Dependence of MMR excision–initiation rates on DNA-substrate concentration (A) Excision time-course for substrates sMN26 and sMN98 at low and high concentrations. Initiation of 3′–5′ excision of (G/T) substrates sMN26 and sMN98 at 3.8 nM (low DNA) or 30 nM concentrations (high DNA) was assayed using probe A as described under ‘Mismatch correction and MMR excision’ section, except that the volume of the high-DNA reaction mixture loaded onto the gel was reduced so as to electrophorese equal amounts of DNA from each reaction. hMutSα concentration was ∼25 nM (‘Immunoassay of hMutSα in nuclear extracts’ section). hMutLα concentrations were increased from the 8 nM reported by Genschel and Modrich (14) to 30 nM, by addition of purified protein. Upper panels; ethidium-stained gels and phosphorimages for substrates sMN26 and sMN98 for indicated substrate:hMutSα ratios and incubation times. Lower panel: plotted excision values and fitted slopes for sMN26 (squares) at 0.15/1 (filled squares) and 1.22/1 (open squares) DNA:hMutSα ratios and sMN98 (triangles) at 0.15/1 (filled triangles) and 1.22/1 (open triangles). Another trial yielded very similar results. (B) Left-hand panel. Excision of substrate sMN58 at a series of DNA:hMutSα ratios. The single trial was performed as described earlier, except sMN58 concentrations were 3.8, 11.4, 22.8, 34.2 and 45.6 nM and hMutSα concentration was 25 nM (estimated by immunoassay), hMutLα was supplemented to roughly 70 nM protein, and excision was measured at only two or three time points. Equal amounts of DNA from each reaction were electrophoresed. Relative excision rates for indicated sMN58: hMutSα ratios (horizontally lined bar) are relative to rate for 0.15 to 1 ratio. Arrow indicates 1 to 1 position. Right-hand panel. Rates for sMN26 (empty bars) and sMN98 (vertically lined bar) [see (A) earlier] at DNA: hMutSα ratio 1.22 to 1, relative to rate at 0.15 to 1. Error bars show 95% confidence limits for fits of slopes through four or three points. A duplicate experiment yielded highly similar results.

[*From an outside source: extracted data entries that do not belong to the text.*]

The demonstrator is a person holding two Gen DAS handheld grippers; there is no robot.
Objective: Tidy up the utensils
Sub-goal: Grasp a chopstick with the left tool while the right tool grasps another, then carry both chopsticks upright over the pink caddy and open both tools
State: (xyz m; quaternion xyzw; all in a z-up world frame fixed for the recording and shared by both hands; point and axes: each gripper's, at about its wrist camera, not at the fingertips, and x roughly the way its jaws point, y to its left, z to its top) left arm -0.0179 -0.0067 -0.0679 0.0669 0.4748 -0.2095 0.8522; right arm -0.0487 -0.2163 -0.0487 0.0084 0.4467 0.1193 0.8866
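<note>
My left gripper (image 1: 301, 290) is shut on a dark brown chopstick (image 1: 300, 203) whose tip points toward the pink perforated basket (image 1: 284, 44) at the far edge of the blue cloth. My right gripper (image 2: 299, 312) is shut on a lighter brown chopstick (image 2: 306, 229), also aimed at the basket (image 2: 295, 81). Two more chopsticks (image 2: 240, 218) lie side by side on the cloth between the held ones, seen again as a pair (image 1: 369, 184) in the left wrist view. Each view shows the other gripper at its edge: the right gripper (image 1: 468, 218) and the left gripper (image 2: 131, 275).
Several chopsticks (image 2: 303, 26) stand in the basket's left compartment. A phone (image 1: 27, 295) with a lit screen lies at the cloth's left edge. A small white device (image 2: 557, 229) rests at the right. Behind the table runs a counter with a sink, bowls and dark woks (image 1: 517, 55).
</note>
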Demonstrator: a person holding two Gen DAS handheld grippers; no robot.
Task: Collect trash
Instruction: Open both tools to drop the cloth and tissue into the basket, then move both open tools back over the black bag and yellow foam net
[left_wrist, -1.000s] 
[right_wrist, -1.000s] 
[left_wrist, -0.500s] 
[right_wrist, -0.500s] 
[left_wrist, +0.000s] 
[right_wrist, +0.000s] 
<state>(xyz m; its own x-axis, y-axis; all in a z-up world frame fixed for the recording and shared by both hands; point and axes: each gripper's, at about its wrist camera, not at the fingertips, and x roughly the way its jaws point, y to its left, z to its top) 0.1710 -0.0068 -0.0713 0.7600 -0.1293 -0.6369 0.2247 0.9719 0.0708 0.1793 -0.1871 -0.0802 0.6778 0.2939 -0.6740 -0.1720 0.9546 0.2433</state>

To determine whether 1–2 hMutSα proteins per substrate sufficed for mismatch correction as well, we incubated increasing concentrations of substrates in HeLa-extract MMR-reaction mixtures containing dNTPs (Figure 5). Correction efficiencies decreased, albeit modestly, when substrate concentrations exceeded expected MutLα concentrations. Therefore MutLα and/or some other component(s), perhaps required for DNA resynthesis, might be rate-limiting. At a DNA:hMutSα of 0.91 to 1 mismatch correction was only 40–60% less than correction at 0.15 to 1, with no systematic variation with mismatch-nick separation. We cannot rule out turnover of MMR proteins during the 30-min incubation, but ligation of nicks in extracts (6,9) would most likely limit initiation after 3–5 min. Mismatch–correction stoichiometries (Figure 5) thus appear consistent with the roughly 1 to 1 excision–commitment stoichiometries (Figure 4).
Figure 5.
Mismatch correction at increasing DNA:protein ratios. Analysis of correction after 30 min. (G/T) of substrates sMN14 (filled circles), sMN26 (filled squares), sMN58 (filled diamonds) and sMN98 (filled triangles), at the indicated concentrations, was as described under ‘Mismatch correction and MMR excision’ section. Upper panel: ethidium-stained electropherograms. Arrows indicate corrected-product bands expected for substrates sMN14 (left) and sMN98 (right). Lower panel: plot of correction efficiency relative to that for 75 fmol of substrate sMN98 (55% absolute product yield). Arrows indicate immunoassayed concentration of hMutSα in HeLa nuclear extracts and reported concentration for MutLα (14).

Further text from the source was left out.